Copy each line, word for word, from the one with "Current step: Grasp" through the final line of the listing, but skip the pictures.

▼

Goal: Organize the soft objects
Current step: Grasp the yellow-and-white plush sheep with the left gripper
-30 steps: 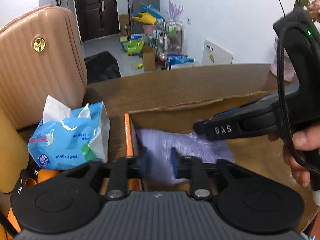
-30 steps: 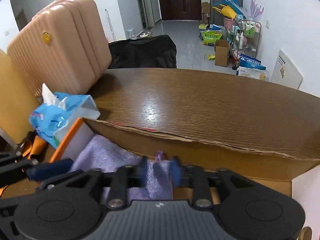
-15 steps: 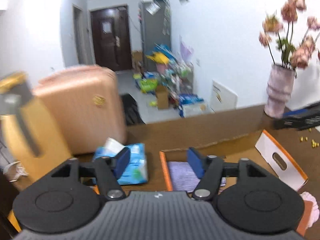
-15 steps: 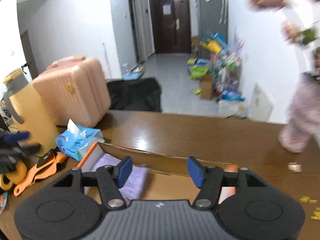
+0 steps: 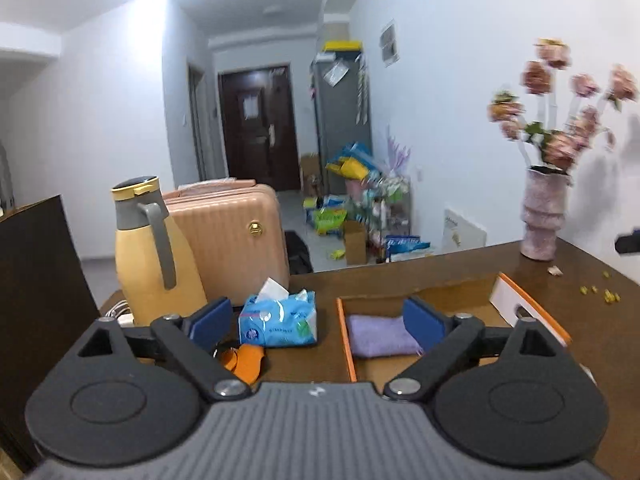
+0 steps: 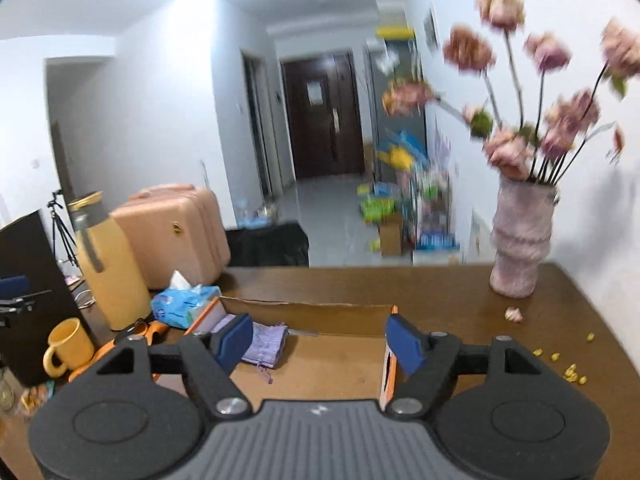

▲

Solution for this problem:
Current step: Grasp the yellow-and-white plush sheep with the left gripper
-30 steps: 
-30 steps: 
-15 steps: 
-15 steps: 
+0 steps: 
+0 steps: 

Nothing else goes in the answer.